The Milan Neuroimaging Research Group has been remarkably productive over the past few years, studying the application of new MRI techniques to multiple sclerosis. The paper by Rovaris et al in this issue (pp 723–727)1 adds to their impressive output. Analysis of brain and cervical cord magnetisation transfer ratio (MTR) histograms in individual patients with relapsing and remitting, secondary progressive, and primary progressive multiple sclerosis has been performed in individual patients. Magnetisation transfer ratio analysis is a technique which has been developed recently.2 In a tissue the amount of magnetisation transfer depends on the capacity of macromolecular protons to exchange magnetisation with surrounding water protons and may be quantified by calculating MTR. The main influences on the value in the white matter of the brain are thought to be the myelin and water content. Loss of myelin or increased tissue water results in a reduction of MTR. A lucid explanation of the complex issues may be found in the article by van Buchem et al.3

In previous MRI studies of the cervical cord in multiple sclerosis spinal cord atrophy has been shown to correlate with physical disability to a greater extent than brain pathology. Stevensonet al 4 demonstrated increasing atrophy over a period of follow up.

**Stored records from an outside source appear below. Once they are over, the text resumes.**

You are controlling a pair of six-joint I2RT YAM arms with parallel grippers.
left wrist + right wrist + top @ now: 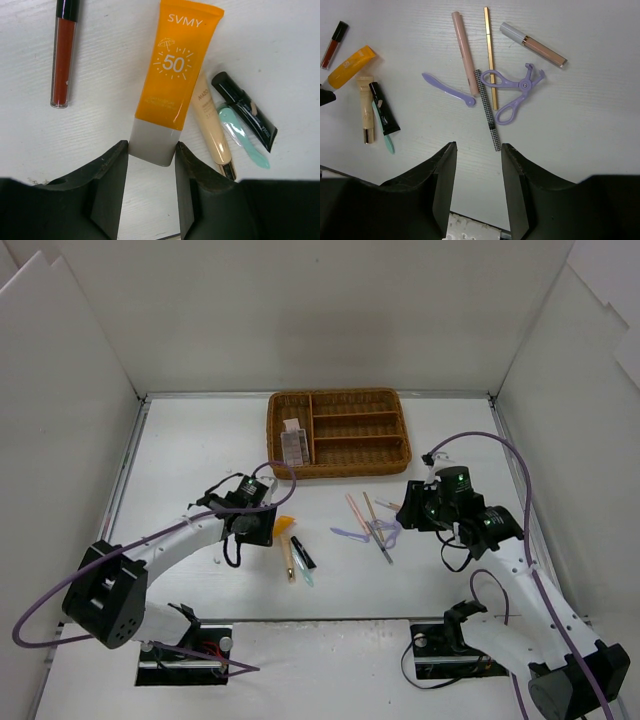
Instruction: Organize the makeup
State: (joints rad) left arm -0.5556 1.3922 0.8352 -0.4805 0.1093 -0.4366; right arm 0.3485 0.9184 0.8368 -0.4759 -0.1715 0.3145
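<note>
Fingers of the left gripper (151, 146) press on either side of the grey cap (154, 139) of the orange sunscreen tube (176, 70), a narrow grip at the very end of the tube, which lies flat on the white worktop (110, 60). The tube's long axis runs straight out from the fingers. Its cap is toward the wrist, and its flat crimped end points away, leaning a little to the right in the left wrist view. From above it points toward the robot's right, across the worktop. A beige tube (212, 125) lies just beside its body, with a mint spatula (242, 137) and a black tube (245, 112) crowded against that one. A red lip gloss (62, 55) lies apart on the other side. The risk is probably the end-only hold: the cap looks smooth, so on a lift the body may droop, swing or slide out. A sideways drag could also sweep the beige tube along. The wicker tray (340, 395) sits well apart at the far side, so the tube would need turning to match a compartment. The right gripper (477, 150) hovers with its fingers parted on nothing, near the lilac eyelash curler (517, 92).
</note>
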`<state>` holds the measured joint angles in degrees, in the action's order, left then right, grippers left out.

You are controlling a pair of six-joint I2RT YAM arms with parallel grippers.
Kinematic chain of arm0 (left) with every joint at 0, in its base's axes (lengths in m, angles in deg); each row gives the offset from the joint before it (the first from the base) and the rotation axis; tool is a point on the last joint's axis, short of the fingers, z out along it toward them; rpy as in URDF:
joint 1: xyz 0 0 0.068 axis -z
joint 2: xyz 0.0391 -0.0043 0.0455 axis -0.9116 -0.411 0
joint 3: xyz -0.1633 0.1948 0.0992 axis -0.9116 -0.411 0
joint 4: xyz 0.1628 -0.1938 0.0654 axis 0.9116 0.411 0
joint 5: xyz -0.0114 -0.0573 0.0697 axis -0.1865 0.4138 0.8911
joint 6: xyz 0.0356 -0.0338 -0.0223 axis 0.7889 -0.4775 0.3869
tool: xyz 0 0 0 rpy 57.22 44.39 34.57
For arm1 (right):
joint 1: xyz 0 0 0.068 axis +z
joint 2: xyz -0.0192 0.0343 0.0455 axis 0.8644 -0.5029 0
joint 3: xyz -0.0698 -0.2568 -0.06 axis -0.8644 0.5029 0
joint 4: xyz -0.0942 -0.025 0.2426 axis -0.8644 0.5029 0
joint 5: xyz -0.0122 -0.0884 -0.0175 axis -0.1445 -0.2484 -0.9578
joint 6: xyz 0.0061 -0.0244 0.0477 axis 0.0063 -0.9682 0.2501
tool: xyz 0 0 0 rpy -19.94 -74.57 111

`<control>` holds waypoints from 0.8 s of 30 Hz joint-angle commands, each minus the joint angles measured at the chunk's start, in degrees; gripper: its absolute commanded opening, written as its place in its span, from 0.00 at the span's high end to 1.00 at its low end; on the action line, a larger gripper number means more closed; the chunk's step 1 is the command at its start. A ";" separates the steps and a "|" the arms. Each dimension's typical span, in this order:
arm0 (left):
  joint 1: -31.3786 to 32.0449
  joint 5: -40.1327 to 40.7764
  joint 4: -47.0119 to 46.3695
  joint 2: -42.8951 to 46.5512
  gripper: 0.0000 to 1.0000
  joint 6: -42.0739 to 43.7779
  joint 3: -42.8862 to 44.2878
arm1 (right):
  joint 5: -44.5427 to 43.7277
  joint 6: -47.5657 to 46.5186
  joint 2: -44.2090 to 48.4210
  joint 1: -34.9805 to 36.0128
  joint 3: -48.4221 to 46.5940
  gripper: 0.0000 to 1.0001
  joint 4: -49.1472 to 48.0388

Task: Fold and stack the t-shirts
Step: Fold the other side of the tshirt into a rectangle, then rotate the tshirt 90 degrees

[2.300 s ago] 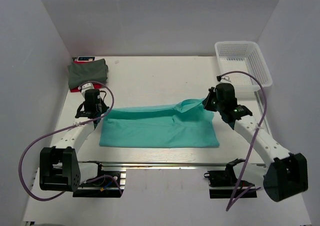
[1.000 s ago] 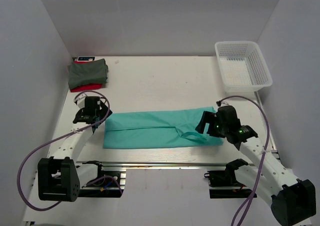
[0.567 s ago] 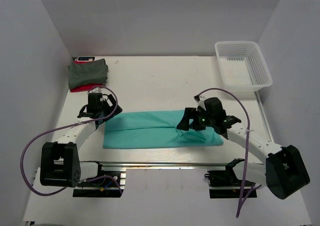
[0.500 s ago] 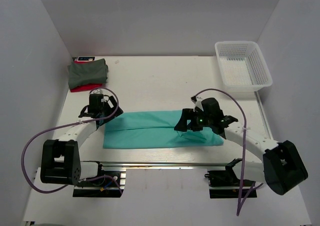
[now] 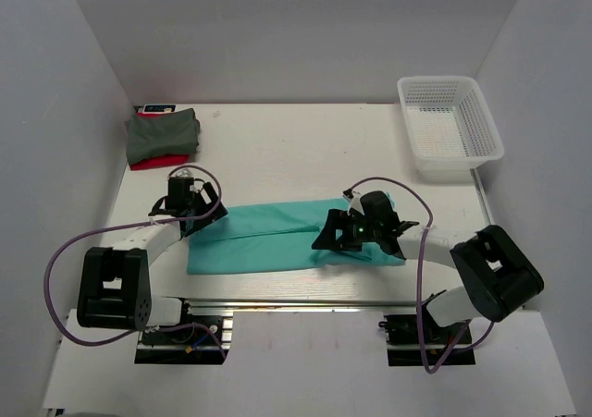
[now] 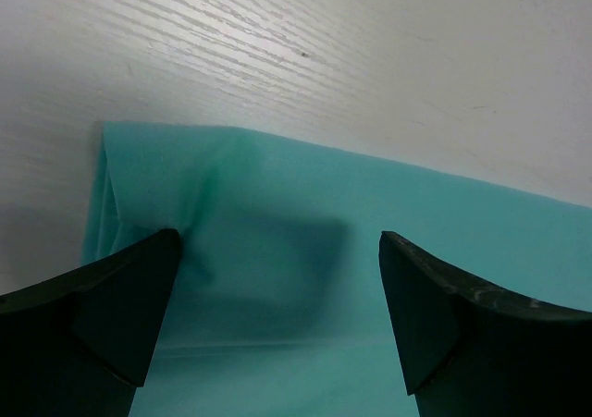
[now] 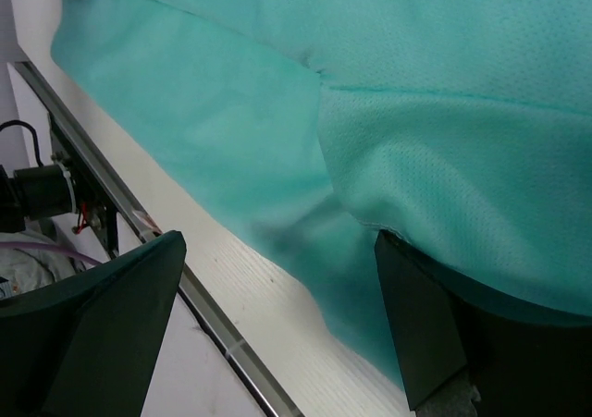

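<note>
The teal t-shirt (image 5: pixel 268 241) lies flat on the table as a long folded strip. My left gripper (image 5: pixel 192 219) is open over its left end. In the left wrist view the gripper (image 6: pixel 277 241) straddles the teal t-shirt (image 6: pixel 277 278) close to its far left corner. My right gripper (image 5: pixel 326 239) is open, low at the shirt's near edge around the middle. In the right wrist view the gripper (image 7: pixel 280 241) spans the teal t-shirt (image 7: pixel 231 112); a folded flap rests against the right finger (image 7: pixel 435 334). A dark grey-green t-shirt (image 5: pixel 163 132) sits folded on a red one (image 5: pixel 148 164) at the back left.
A white mesh basket (image 5: pixel 450 126) stands at the back right. A metal rail (image 5: pixel 296 303) runs along the table's near edge, just in front of the shirt, and the rail (image 7: pixel 83 158) shows in the right wrist view. White walls close in both sides.
My right gripper has travelled left along the shirt from its right end to near the middle. My left gripper has shifted slightly onto the shirt's left end. Both stay open.
</note>
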<state>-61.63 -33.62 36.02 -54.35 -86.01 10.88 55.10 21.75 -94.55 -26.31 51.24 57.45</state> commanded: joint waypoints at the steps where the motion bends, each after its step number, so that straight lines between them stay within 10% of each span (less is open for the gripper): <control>1: 0.21 1.12 0.61 -0.57 0.00 0.47 -1.87 | -4.86 -0.99 -4.46 -0.10 0.58 0.10 2.57; 8: 0.21 3.76 6.15 2.50 0.00 -1.91 -5.90 | -13.74 -6.34 -8.33 -2.29 -8.39 0.10 13.54; 24: 11.62 -16.11 -2.89 12.10 0.00 -8.93 -22.18 | 1.53 -17.15 -35.83 -14.07 -42.64 0.10 18.22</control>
<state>-53.55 -41.72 26.90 -38.57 -91.13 -5.97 55.06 9.73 -124.19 -38.79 13.34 69.72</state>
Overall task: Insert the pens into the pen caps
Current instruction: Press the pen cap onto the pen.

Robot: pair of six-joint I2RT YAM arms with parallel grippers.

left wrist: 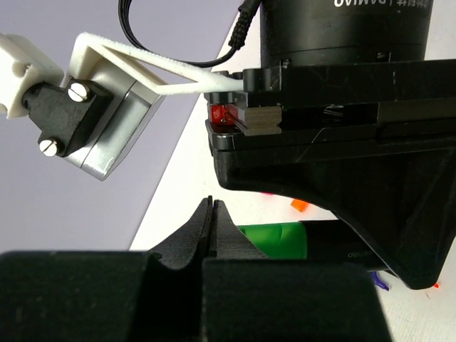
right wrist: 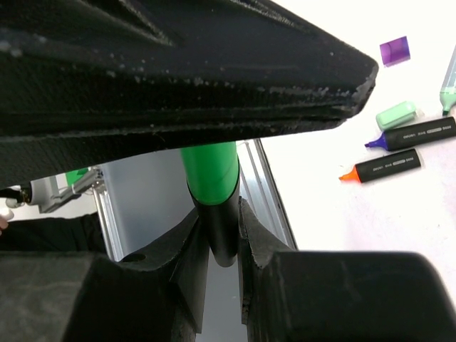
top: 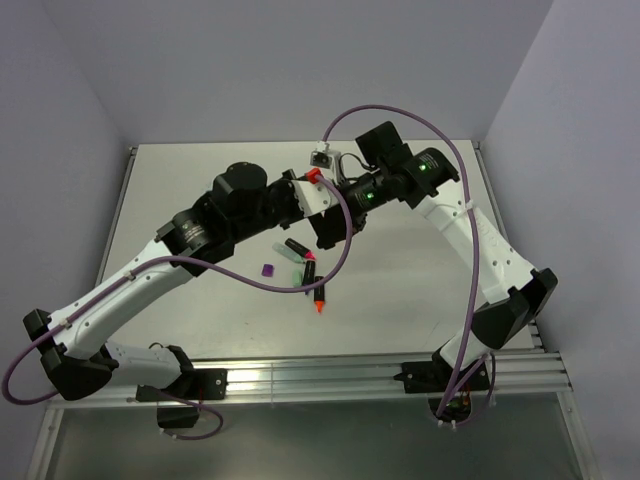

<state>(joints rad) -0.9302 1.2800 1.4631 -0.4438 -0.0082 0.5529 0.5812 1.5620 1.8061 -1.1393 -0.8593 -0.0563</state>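
Gripping green pen [right wrist: 210,167] midair: right fingers [right wrist: 253,235] clamped on black barrel; left fingers [left wrist: 192,239] pressed together, empty. Orange-tipped pen [right wrist: 385,166], purple-tipped pen [right wrist: 417,133] uncapped on tabletop [right wrist: 342,235] near purple cap [right wrist: 394,50], pale green cap [right wrist: 395,114]; most capping likely left.

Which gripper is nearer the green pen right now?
Right. The right gripper is shut on the green pen, gripping its black barrel. The left gripper is shut just beside the pen's green end; whether it touches is unclear.
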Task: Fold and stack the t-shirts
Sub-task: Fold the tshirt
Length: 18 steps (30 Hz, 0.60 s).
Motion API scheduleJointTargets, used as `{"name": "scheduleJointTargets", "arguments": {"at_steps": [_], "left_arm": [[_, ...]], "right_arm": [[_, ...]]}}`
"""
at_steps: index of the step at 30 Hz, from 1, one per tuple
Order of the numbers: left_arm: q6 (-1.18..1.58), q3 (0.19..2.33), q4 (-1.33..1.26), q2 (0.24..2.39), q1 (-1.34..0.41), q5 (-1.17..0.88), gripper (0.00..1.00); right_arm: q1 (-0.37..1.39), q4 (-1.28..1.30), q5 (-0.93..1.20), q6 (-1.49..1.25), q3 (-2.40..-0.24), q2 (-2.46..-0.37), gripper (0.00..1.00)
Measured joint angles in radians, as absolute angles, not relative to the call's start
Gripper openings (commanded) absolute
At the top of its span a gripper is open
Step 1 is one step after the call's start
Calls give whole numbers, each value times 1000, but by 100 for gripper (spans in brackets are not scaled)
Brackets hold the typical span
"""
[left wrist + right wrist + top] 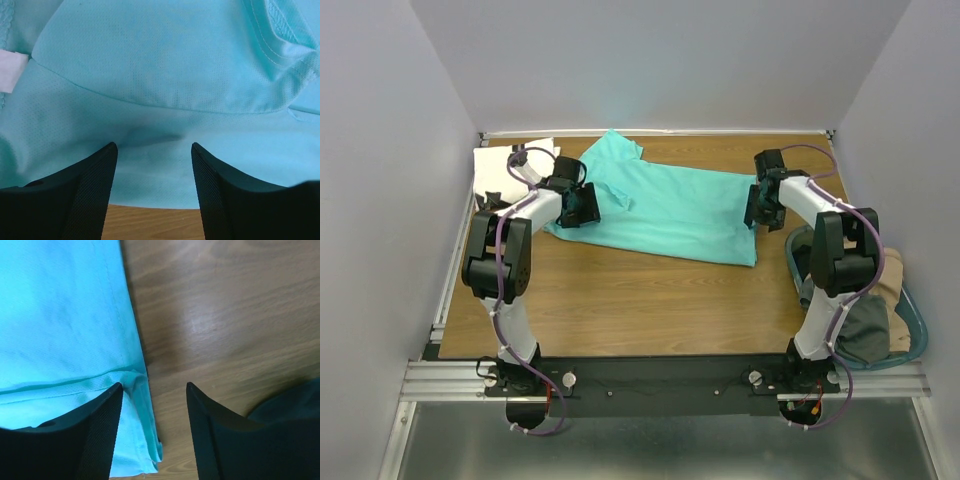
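From above, the turquoise t-shirt [670,205] lies spread out across the far half of the wooden table [640,300], with part of its collar end bunched up toward the back. The white t-shirt [510,165] sits folded in the far left corner, just beside the turquoise one. The left gripper [585,207] is down on the left end of the turquoise t-shirt, and the right gripper [760,207] is at its right edge. A basket [918,338] holding grey and tan cloth stands off the table's right side, next to the right arm. In the left wrist view, the left gripper [154,146] has its fingers [95,185] spread apart with nothing between them. Turquoise cloth fills nearly the whole picture, a white label [10,70] shows at the left edge, and a strip of table shows at the bottom. In the right wrist view, the right gripper [154,385] also stands with its fingers apart and grips nothing. Its left finger [95,430] is over the shirt's hemmed edge [135,385], while bare wood lies between and beyond the fingers.
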State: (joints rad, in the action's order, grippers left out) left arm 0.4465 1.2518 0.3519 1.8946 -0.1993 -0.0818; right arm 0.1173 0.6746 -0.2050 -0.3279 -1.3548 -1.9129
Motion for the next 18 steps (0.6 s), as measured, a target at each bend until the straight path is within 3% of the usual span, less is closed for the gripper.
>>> {"name": "scheduleJointTargets", "arguments": {"at_steps": [18], "left_arm": [[463, 1380, 358, 1874, -221, -179, 70]], "right_arm": [[206, 645, 56, -251, -1467, -1831, 72]]}}
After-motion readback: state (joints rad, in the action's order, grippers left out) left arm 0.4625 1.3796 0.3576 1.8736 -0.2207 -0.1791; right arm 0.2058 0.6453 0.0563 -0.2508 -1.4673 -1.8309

The paper by Rovaris et al 1indicates that both brain and spinal cord MTR measures were significantly associated with a higher probability for patients to have secondary progressive multiple sclerosis and to have difficulty in walking. Unfortunately the method does not allow an accurate estimate of the relative contributions of brain and spinal cord pathology to disability to be made. Magnetisation transfer analysis is of interest but is likely to be confined to research assessments and is unlikely to be widely applied in clinical trials. With the continuing development of MRI hardware and software, this is a rapidly evolving field. Standards for collaborative studies are under continuous appraisal and review.